• [Your instructions]: Exact reproduction required: the lines below from the line with "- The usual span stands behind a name" to the line with "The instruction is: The", both ends included, and no others.

• [Records for processing]:
[Start of Attachment]

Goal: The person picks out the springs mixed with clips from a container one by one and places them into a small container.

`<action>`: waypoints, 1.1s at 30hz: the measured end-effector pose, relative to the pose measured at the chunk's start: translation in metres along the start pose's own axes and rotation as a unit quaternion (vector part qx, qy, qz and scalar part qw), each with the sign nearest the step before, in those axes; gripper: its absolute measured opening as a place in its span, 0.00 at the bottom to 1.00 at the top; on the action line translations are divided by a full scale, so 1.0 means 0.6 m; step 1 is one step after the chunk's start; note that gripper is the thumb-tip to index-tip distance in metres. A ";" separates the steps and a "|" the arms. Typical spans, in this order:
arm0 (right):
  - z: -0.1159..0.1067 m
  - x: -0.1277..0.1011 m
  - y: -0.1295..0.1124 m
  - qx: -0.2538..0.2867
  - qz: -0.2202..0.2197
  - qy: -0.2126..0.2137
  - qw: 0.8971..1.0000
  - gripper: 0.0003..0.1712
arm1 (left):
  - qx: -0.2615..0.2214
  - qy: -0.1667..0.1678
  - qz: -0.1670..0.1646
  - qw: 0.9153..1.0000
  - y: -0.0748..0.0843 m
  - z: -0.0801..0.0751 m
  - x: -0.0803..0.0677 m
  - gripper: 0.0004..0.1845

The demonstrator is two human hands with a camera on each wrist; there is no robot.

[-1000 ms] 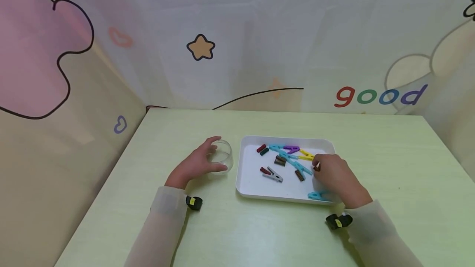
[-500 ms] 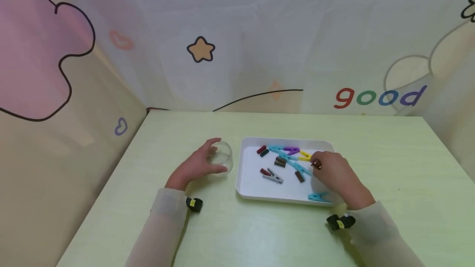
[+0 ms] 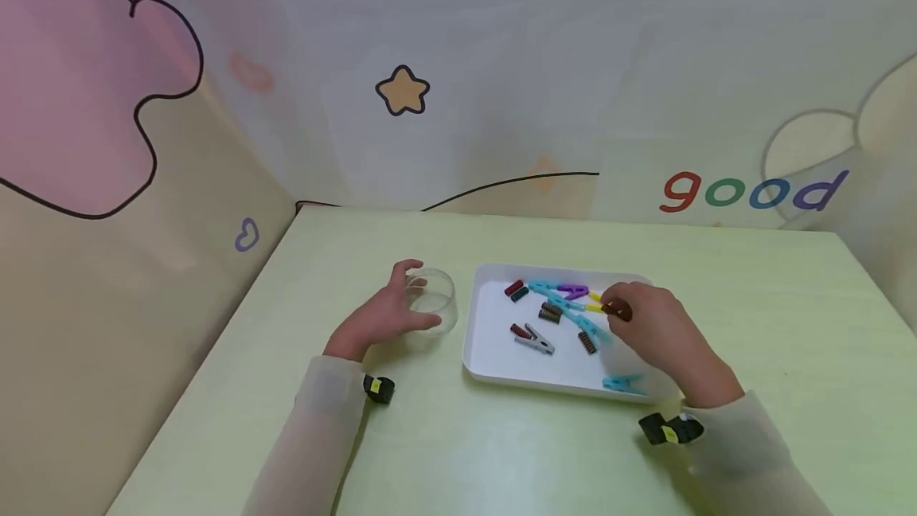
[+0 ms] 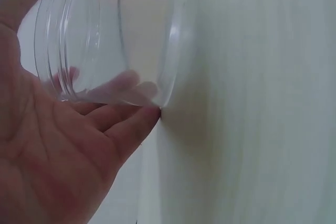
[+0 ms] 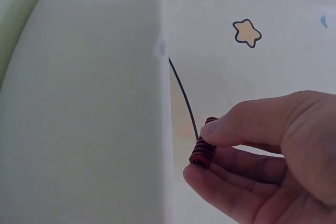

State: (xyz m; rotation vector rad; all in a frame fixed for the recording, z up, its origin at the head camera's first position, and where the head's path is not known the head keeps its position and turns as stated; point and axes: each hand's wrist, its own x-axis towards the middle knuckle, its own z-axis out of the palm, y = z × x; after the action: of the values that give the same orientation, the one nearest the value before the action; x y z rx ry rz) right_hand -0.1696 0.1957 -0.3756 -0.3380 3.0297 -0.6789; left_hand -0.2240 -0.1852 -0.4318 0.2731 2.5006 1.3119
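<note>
I see my left hand (image 3: pixel 380 317) cupping a clear jar (image 3: pixel 432 310) on the bench (image 3: pixel 501 452), just left of the white tray (image 3: pixel 501 361). My right hand (image 3: pixel 662 333) hovers over the tray's right side, fingers (image 3: pixel 614 299) pinching a small dark red clip (image 3: pixel 620 310). Coloured clips (image 3: pixel 566 293) lie scattered inside the tray.

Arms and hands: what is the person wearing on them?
Both arms are covered by long, thin, pale cream sleeves, the left sleeve and the right sleeve. At each wrist sits a small black gadget with a yellow mark, the left one and the right one. The left hand and right hand are bare.
</note>
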 end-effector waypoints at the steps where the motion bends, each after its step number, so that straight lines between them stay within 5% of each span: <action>1: 0.000 0.000 0.000 0.003 -0.001 0.004 1.000 0.12 | 0.004 0.000 0.001 1.000 0.001 -0.001 0.002 0.51; 33: 0.003 0.023 -0.048 0.027 -0.028 0.017 0.999 0.14 | 0.033 0.007 -0.002 0.999 0.005 -0.003 -0.001 0.51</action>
State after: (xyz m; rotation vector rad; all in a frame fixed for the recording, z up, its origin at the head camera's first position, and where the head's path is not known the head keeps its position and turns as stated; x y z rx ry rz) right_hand -0.1770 0.1664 -0.3645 -0.4145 3.0368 -0.7760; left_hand -0.2242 -0.1849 -0.4285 0.2742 2.5588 1.2344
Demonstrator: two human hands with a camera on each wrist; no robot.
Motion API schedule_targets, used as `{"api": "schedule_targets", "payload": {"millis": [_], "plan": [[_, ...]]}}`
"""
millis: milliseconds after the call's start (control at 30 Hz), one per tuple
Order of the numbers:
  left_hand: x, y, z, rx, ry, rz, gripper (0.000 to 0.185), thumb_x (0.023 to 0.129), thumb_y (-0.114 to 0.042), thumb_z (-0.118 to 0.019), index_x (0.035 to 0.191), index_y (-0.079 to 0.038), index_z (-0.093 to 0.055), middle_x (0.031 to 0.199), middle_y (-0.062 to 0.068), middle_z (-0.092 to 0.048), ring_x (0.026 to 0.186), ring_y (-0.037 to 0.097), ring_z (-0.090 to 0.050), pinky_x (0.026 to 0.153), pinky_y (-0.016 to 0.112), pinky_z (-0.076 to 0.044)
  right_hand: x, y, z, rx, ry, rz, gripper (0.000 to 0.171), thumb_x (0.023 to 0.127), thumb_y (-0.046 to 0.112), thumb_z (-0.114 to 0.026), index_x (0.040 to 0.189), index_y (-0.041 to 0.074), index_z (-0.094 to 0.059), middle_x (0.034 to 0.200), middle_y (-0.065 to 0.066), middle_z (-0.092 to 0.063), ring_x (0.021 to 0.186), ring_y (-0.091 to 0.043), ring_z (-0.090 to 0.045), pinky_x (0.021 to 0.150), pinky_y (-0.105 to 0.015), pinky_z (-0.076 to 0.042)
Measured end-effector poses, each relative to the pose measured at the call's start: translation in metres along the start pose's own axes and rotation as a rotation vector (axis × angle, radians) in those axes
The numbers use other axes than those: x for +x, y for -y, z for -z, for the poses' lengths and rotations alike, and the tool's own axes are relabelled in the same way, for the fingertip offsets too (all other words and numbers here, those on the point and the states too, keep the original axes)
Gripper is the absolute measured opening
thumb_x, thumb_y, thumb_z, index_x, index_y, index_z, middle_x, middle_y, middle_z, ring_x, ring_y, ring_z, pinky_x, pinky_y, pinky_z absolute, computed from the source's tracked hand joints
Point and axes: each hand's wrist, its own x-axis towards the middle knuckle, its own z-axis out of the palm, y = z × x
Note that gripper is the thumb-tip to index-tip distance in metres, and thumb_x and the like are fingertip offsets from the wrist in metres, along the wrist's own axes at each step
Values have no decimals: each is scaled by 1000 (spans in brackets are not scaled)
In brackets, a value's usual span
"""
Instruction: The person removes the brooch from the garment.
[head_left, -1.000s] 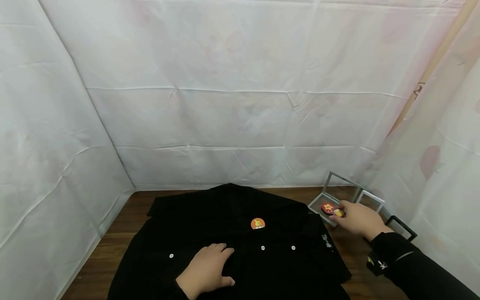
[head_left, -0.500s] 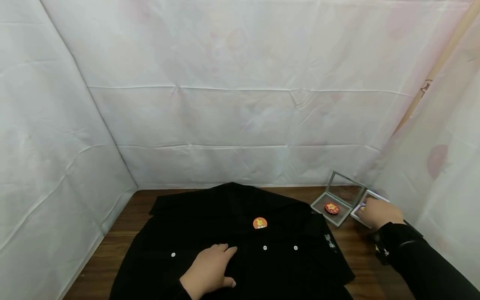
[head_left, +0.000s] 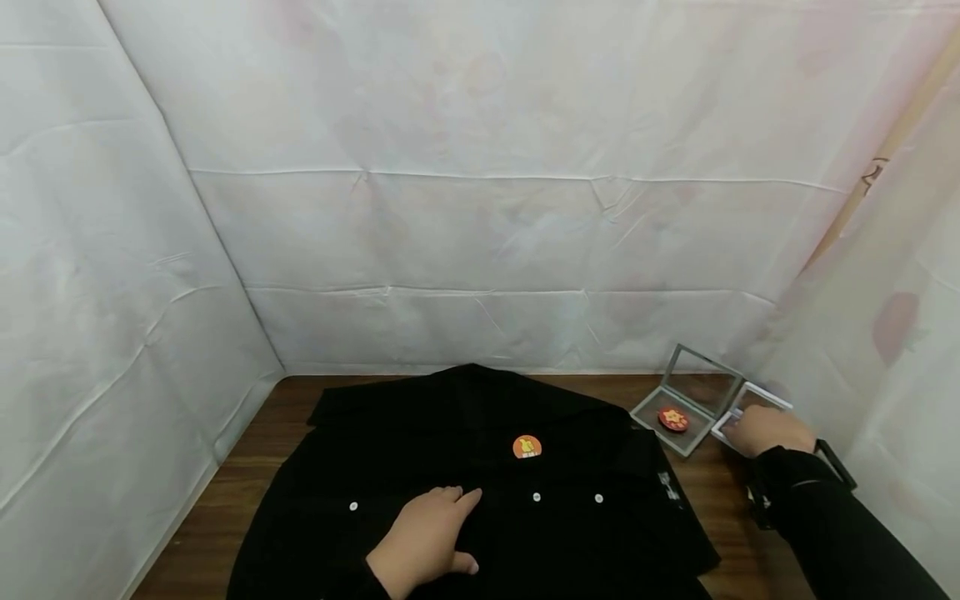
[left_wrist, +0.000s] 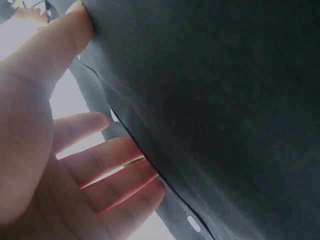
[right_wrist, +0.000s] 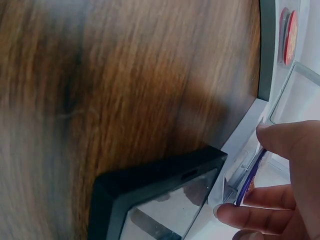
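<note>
the left hand (head_left: 423,546) lies flat, fingers straight, on the black jacket (head_left: 480,492) at the counter's near edge. the right hand (head_left: 765,431) pinches a small badge (right_wrist: 248,181) (edge-on) in the white case (head_left: 750,406) by the far right corner.

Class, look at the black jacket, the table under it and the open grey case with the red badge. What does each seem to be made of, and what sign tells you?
Jacket: matte black woven cloth, probably; it drapes and creases.
Table: wood or wood-look laminate; brown grain streaks, slight sheen.
Case: likely plastic frame with a clear, reflective lid.
</note>
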Motion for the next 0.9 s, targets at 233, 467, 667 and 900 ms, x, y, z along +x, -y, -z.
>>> {"api": "schedule_targets", "payload": {"millis": [233,467,667,900], "plan": [[-1,-1,2,1,-9,-12,88,72,-59,-88,143,-15,-61,137,13,-64,123,30,-63,100,48,-53,10,-10,-10,41,17,-45,54,98,45,-60,93,-9,-66,86,-24,-65,76,-37,-60,65,-55,-49],[1,1,-1,-5,10,1,87,72,-59,-88,142,-15,-61,138,13,-64,123,30,-62,100,48,-53,14,-15,-12,55,-21,6,66,97,48,-61,108,-17,-59,89,-27,-64,76,-37,-61,67,-56,-50],[3,-1,1,-9,40,14,86,72,-60,-88,142,-16,-61,138,13,-63,123,31,-62,100,49,-53,12,-13,-12,81,3,0,60,99,49,-58,92,-10,-64,77,-17,-63,69,-32,-58,64,-53,-51],[2,-2,4,0,40,20,86,72,-59,-88,141,-15,-62,137,13,-64,122,31,-63,99,49,-53,17,-15,-17,80,-11,-20,87,97,55,-61,118,-28,-44,93,-35,-61,79,-43,-64,70,-57,-52]]}}
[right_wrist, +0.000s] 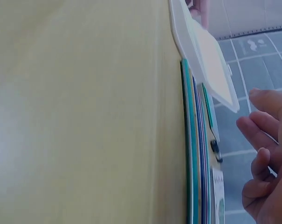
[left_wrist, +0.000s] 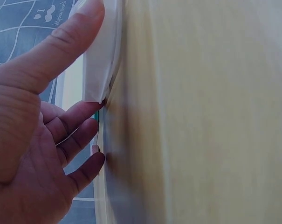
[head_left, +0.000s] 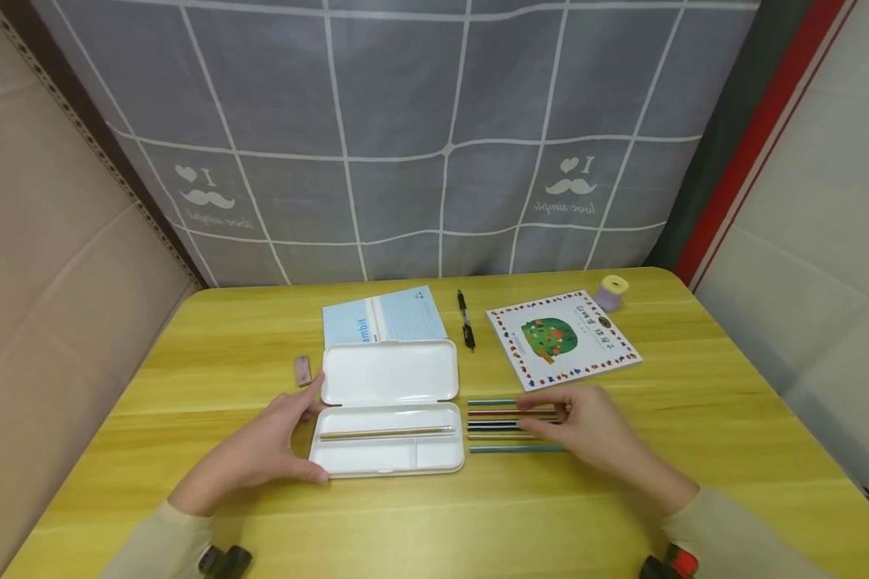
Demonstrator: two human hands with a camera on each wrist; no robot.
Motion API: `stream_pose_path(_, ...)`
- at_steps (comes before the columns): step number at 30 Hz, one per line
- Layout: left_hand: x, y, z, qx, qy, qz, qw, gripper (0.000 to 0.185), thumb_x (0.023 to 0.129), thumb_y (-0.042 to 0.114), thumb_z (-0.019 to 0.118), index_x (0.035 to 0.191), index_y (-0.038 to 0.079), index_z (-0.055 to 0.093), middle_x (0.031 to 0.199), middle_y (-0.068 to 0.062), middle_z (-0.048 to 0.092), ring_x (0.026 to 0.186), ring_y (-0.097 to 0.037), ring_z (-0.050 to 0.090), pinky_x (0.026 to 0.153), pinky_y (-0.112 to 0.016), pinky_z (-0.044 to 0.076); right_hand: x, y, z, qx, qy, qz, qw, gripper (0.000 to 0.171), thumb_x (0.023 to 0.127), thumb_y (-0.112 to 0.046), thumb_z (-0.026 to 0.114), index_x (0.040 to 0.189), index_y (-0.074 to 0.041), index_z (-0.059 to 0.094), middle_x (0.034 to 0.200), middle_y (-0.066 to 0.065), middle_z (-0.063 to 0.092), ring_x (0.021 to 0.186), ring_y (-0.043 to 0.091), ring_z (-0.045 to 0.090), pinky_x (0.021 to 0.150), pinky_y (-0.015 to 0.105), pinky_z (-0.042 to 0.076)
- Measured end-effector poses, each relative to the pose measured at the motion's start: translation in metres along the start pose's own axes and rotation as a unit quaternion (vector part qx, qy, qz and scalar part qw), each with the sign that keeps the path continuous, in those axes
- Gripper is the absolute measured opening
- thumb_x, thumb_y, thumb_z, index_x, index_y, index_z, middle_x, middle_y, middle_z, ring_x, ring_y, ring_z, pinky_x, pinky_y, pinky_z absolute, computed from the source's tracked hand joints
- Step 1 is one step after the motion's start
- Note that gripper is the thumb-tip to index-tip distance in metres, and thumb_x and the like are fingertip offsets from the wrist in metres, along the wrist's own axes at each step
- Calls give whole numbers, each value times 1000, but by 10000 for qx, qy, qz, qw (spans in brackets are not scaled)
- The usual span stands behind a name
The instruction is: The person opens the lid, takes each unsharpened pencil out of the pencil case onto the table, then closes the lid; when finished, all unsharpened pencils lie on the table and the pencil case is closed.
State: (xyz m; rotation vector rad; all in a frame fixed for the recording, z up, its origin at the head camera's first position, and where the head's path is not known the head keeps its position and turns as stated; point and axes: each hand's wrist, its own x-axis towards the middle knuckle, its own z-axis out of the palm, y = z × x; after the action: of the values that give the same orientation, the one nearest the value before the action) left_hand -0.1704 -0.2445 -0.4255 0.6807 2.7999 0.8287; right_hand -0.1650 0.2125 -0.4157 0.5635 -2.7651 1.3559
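Observation:
An open white pencil case (head_left: 387, 406) lies mid-table with its lid folded back, and one pale pencil (head_left: 385, 434) lies in its tray. My left hand (head_left: 300, 438) rests against the case's left end, thumb on the upper corner and fingers at the lower one. In the left wrist view the straight thumb (left_wrist: 61, 44) lies along the white edge (left_wrist: 101, 65). Several coloured pencils (head_left: 507, 424) lie in a row to the right of the case. My right hand (head_left: 550, 422) hovers over their right ends holding nothing, and in the right wrist view its fingers (right_wrist: 262, 126) are loosely bent above the pencils (right_wrist: 192, 154).
On the yellow table (head_left: 188, 338) behind the case are a blue notebook (head_left: 382, 316), a black pen (head_left: 467, 320), a picture book (head_left: 561, 338) and a purple tape roll (head_left: 611, 291). A small pinkish eraser (head_left: 302, 370) lies left of the lid. A grey curtain hangs behind.

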Motion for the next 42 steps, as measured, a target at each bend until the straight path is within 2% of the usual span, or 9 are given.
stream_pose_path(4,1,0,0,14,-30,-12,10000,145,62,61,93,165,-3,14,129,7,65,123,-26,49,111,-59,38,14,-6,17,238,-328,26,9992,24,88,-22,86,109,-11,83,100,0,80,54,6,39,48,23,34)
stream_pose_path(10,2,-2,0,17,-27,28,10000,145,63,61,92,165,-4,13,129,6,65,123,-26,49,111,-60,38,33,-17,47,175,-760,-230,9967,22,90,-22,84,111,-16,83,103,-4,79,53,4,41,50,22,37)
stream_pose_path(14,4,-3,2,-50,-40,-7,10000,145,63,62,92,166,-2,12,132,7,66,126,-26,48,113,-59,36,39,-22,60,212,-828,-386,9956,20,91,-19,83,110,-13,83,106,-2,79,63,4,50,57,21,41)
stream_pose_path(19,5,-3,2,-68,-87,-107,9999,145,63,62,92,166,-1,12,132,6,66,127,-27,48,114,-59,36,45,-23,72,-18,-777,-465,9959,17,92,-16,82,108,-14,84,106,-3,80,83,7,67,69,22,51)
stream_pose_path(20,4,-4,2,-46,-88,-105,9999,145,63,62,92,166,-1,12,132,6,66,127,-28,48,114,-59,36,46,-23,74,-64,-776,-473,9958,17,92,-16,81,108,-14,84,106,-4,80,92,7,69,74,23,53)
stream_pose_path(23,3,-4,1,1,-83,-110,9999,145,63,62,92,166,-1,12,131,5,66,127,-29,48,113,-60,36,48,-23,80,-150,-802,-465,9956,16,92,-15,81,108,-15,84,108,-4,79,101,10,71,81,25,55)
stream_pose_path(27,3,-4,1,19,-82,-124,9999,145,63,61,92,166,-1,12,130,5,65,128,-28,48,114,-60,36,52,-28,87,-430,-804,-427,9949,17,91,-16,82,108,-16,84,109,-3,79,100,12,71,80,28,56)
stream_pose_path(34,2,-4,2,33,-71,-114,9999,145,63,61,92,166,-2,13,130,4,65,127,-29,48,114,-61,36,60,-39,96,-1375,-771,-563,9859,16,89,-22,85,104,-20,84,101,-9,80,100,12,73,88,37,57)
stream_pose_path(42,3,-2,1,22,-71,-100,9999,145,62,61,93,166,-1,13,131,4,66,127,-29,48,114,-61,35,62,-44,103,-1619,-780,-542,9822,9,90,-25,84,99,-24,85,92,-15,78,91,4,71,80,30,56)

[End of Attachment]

• [Result]:
- The usual span stands behind a name
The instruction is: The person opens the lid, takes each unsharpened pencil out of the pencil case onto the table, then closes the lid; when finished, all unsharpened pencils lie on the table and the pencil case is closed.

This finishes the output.